The problem — In the entries below, find the line with "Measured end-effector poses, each" and the line with "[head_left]"; copy them and every line between them exactly, but not the pictures.

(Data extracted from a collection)
■ ■ ■ ■ ■

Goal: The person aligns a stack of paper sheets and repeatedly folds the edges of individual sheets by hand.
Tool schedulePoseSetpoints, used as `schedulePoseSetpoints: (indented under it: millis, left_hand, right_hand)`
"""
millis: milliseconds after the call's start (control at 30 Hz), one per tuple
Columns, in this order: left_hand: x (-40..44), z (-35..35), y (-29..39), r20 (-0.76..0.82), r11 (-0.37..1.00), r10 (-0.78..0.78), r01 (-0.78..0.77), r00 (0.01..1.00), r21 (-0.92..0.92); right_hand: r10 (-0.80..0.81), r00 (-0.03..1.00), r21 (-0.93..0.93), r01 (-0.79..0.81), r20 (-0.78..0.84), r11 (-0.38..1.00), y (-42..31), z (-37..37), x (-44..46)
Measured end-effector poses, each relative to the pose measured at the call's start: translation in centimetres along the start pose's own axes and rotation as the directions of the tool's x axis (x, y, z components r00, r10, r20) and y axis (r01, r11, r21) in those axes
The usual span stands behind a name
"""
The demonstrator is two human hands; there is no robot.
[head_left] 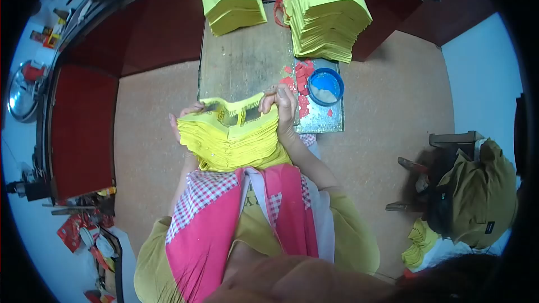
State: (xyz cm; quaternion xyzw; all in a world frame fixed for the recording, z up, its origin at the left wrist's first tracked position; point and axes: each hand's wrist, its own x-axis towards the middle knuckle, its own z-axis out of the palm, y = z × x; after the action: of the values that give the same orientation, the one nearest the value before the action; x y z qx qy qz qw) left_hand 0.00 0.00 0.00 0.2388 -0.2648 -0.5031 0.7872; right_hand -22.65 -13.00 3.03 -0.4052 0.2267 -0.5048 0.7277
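Observation:
A thick stack of yellow folded paper sheets (230, 146) rests against my lap, its layered edges facing me. Dark and yellow printed marks show on its opened top sheet. At the left end of the stack, my left hand (175, 125) grips the paper, with its fingers partly hidden behind it. My right hand (284, 106) has its fingers closed on the upper right corner of the top sheet. To the right of that hand lie small red paper pieces (304, 78) and a blue round dish (325, 87) holding a whitish substance.
Two more yellow paper stacks stand at the back of the wooden board (241, 62): a smaller stack (233, 0) and a taller stack (328, 17). A red cord (279, 11) lies between them. A chair with a draped brown jacket (483, 196) is at right.

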Motion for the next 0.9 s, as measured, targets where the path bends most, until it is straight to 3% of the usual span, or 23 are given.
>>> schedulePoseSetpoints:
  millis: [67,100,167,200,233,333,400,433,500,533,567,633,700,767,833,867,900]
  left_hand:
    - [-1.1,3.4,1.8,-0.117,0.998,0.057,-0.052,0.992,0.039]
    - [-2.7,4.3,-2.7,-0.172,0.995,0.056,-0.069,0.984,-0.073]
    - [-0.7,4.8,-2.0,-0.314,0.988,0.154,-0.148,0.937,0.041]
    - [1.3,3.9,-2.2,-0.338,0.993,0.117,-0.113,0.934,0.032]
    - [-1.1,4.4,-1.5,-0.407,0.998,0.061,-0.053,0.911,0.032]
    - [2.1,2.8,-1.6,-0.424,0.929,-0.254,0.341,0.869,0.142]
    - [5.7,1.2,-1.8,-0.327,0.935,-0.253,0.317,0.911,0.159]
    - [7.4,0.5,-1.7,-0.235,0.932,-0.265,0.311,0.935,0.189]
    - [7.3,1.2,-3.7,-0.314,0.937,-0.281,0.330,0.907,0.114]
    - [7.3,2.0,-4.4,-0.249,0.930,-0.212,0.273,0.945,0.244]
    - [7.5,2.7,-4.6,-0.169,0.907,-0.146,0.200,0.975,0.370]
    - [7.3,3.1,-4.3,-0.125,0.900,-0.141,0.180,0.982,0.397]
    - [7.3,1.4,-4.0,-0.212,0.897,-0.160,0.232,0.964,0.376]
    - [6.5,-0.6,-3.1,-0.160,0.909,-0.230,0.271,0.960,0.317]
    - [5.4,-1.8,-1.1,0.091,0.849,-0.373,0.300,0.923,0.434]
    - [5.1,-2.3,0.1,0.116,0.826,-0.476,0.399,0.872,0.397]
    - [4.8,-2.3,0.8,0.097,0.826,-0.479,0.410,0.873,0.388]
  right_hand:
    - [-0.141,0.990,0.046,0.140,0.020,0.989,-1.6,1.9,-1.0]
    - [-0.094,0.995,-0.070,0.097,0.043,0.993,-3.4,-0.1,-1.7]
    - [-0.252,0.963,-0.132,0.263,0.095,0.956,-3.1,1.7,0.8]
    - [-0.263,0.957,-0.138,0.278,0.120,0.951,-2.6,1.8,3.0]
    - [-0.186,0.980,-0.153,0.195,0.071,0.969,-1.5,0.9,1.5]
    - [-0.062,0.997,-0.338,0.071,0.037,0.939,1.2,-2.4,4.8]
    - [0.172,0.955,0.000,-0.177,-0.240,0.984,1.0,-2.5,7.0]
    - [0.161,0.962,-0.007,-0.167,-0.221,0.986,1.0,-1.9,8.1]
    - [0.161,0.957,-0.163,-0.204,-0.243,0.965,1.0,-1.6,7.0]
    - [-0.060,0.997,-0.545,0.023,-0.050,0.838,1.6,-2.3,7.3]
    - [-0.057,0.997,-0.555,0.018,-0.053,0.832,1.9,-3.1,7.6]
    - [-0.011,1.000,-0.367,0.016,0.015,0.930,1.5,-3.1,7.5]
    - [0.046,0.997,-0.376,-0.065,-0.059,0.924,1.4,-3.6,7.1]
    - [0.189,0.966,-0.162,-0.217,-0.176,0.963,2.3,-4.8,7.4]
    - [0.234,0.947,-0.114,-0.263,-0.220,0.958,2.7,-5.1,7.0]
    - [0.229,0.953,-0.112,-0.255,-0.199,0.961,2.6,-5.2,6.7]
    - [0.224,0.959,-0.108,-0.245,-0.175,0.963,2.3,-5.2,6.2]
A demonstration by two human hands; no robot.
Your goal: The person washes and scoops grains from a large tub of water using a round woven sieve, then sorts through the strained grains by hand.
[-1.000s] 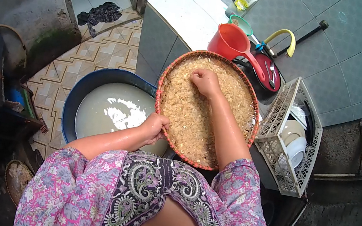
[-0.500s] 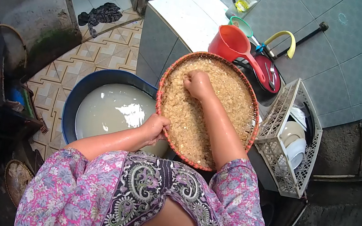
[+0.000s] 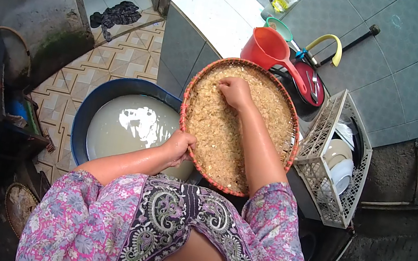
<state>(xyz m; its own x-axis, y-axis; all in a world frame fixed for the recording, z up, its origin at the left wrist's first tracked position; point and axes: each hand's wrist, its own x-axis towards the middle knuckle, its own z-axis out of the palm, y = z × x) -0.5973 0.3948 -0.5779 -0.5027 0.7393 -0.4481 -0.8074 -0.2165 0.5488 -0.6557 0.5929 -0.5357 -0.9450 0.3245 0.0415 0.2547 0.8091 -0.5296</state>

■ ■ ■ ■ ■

Written response —
Measured end-effector poses, each relative to the pose measured at the call's start: translation in centimetres along the start pose's own axes and rotation as the directions of the tool's x axis (x, y, z components r00, r10, r20) and y axis (r01, r11, r21) in those axes
The usual span stands behind a name
"""
The demonstrator is two human hands; there is no robot.
[head_left] 

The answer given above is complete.